Your task -> Below are several entries. Transcribe exactly those lines that fall from the one with "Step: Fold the" through the one with "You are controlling", end lines included.

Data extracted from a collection

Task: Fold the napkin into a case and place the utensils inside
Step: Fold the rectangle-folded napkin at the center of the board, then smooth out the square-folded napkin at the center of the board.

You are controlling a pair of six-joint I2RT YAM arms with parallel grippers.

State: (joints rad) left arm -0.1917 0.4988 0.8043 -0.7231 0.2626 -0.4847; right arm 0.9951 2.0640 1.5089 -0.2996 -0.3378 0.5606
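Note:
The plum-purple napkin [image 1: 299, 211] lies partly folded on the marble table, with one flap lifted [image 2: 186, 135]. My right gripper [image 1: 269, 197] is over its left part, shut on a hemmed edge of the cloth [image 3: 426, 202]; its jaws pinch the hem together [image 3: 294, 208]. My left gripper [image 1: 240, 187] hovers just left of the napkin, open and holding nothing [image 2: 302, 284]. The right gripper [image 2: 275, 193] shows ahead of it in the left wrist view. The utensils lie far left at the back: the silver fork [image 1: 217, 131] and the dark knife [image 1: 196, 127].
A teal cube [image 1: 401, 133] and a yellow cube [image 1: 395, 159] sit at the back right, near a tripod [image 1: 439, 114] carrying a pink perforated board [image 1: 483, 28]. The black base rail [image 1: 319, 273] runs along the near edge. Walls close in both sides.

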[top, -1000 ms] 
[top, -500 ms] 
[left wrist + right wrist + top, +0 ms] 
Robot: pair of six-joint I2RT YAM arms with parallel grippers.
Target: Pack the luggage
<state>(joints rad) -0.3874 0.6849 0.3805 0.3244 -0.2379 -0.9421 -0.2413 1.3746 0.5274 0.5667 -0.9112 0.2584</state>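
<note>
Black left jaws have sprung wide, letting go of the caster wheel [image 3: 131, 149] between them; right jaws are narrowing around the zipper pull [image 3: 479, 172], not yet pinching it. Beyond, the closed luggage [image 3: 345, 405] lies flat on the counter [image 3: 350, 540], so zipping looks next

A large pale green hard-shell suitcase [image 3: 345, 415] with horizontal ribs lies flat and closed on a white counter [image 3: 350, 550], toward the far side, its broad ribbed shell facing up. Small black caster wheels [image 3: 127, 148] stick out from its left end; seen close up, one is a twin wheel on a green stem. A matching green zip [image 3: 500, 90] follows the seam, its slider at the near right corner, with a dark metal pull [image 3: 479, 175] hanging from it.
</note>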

Finished task ->
Step: Fold the rectangle-folded napkin at the center of the board, then smooth out the square-folded napkin at the center of the board.

You are controlling a pair of six-joint I2RT YAM arms with parallel grippers.

The answer requires nothing further.